我有程序,我正在使用MPI进行并行化。我附加了测试代码,它将数组分解为沿着给定数量的处理器的多个分段,然后我使用广播来组合来自所有进程的结果并将其分配给所有进程。当所有处理器的分发不相同并导致广播失败时,会出现此问题。我附上了以下代码,它适用于6个进程,但不适用于8个进程。
program main
include 'mpif.h'
integer i, rank, nprocs, count, start, stop, nloops
integer err, n1
REAL srt, sp
REAL b(1,1:10242)
REAL c(1,1:10242)
integer, Allocatable :: jjsta(:), jjlen(:)

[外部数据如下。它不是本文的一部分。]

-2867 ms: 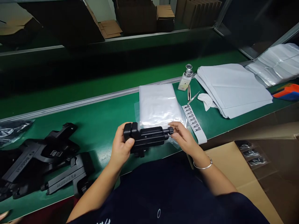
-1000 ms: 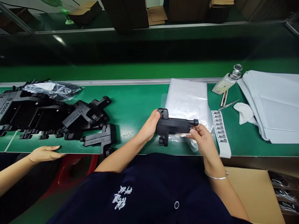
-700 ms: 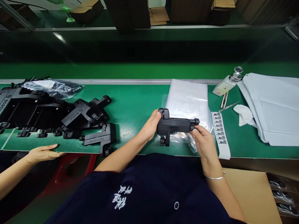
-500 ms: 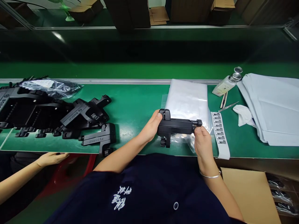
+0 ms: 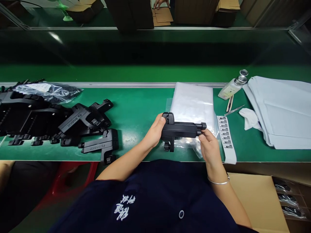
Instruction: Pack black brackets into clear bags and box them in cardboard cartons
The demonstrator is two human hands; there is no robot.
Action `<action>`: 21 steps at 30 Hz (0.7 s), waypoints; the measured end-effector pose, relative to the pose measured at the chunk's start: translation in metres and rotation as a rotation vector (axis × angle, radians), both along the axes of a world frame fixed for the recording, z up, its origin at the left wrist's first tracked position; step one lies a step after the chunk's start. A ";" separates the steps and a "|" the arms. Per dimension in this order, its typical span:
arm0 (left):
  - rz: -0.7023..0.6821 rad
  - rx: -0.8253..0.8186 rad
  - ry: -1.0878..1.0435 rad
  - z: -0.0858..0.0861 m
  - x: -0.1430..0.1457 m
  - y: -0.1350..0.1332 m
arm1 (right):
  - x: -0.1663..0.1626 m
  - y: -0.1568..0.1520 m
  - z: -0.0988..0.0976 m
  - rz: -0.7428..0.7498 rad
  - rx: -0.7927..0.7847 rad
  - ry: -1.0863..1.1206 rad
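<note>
A black plastic clamp bracket (image 5: 181,130) is held level between my two hands, above the front of a stack of clear plastic bags (image 5: 191,100). My left hand (image 5: 155,131) is closed around its left end, thumb on top near the upright jaw. At the opposite end, my right hand (image 5: 208,142) has thumb and fingers pinched at the small lower knob, just below the protruding rod. Another bracket (image 5: 99,145), marked BOSCH, lies to the left on the green bench, near a heap of similar black brackets (image 5: 85,119).
Right of the bags lie a label strip (image 5: 225,139), a bottle (image 5: 230,89), a cutter (image 5: 229,103), tweezers (image 5: 234,110), a white cloth (image 5: 250,118) and pale sheets (image 5: 284,113). A co-worker's hand (image 5: 161,3) shows beyond the bench. A red stool (image 5: 65,181) stands below left.
My right fingers have shifted slightly at the bracket's right end. The neighbour's hand at lower left has gone from view, and another person's hand has appeared over the cardboard at the top.
</note>
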State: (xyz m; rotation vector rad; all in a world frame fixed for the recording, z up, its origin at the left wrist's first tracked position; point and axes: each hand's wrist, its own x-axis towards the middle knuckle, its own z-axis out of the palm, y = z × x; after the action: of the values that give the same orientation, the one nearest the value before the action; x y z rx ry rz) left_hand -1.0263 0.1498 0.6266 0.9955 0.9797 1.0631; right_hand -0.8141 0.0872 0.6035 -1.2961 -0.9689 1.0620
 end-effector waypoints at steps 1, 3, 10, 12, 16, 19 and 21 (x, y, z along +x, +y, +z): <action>0.000 0.019 0.017 -0.001 -0.001 -0.001 | -0.001 0.000 0.000 -0.014 0.002 0.019; 0.006 0.065 0.045 -0.002 -0.002 -0.002 | -0.003 0.000 0.000 -0.057 0.000 0.027; 0.249 -0.260 -0.185 -0.001 0.002 0.015 | -0.009 -0.006 0.010 0.046 0.072 -0.046; 0.330 -0.428 -0.272 0.003 0.004 0.023 | -0.014 -0.013 0.017 0.167 0.146 -0.227; 0.278 -0.639 -0.450 0.014 0.007 0.032 | -0.029 -0.022 0.029 0.426 0.415 -0.650; 0.204 -0.683 -0.548 0.020 0.009 0.031 | -0.038 -0.021 0.033 0.460 0.529 -0.847; 0.179 -0.678 -0.565 0.022 0.009 0.030 | -0.041 -0.019 0.034 0.458 0.553 -0.896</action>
State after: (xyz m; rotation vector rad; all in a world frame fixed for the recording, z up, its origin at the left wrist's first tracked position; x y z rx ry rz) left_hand -1.0168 0.1801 0.6489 0.0404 0.8648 0.9738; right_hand -0.8556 0.0677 0.6380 -1.0812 -2.1372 0.4177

allocate (jjsta(0:nprocs-1),jjlen(0:nprocs-1))
call MPI_Init(ierr)
call MPI_Comm_rank(MPI_COMM_WORLD, rank, ierr)
call MPI_Comm_size(MPI_COMM_WORLD, nprocs, ierr)
n1 = 10242
call para_range(1,n1,nprocs,rank,start,stop)
jjsta(rank) = start
jjlen(rank) = stop -start +1
srt = MPI_WTIME()
do i=start,stop
c(1,i) = i
enddo
sp =MPI_WTIME()
print *,"Process ",rank," performed ", jjlen(rank), &
" iterations of the loop."
! CALL MPI_ALLGATHERV(c(1,jjsta(rank)), jjlen(rank), MPI_REAL,&
! b,jjlen(rank),jjsta(rank)+jjlen(rank)+1,MPI_REAL,MPI_COMM_WORLD,ierr)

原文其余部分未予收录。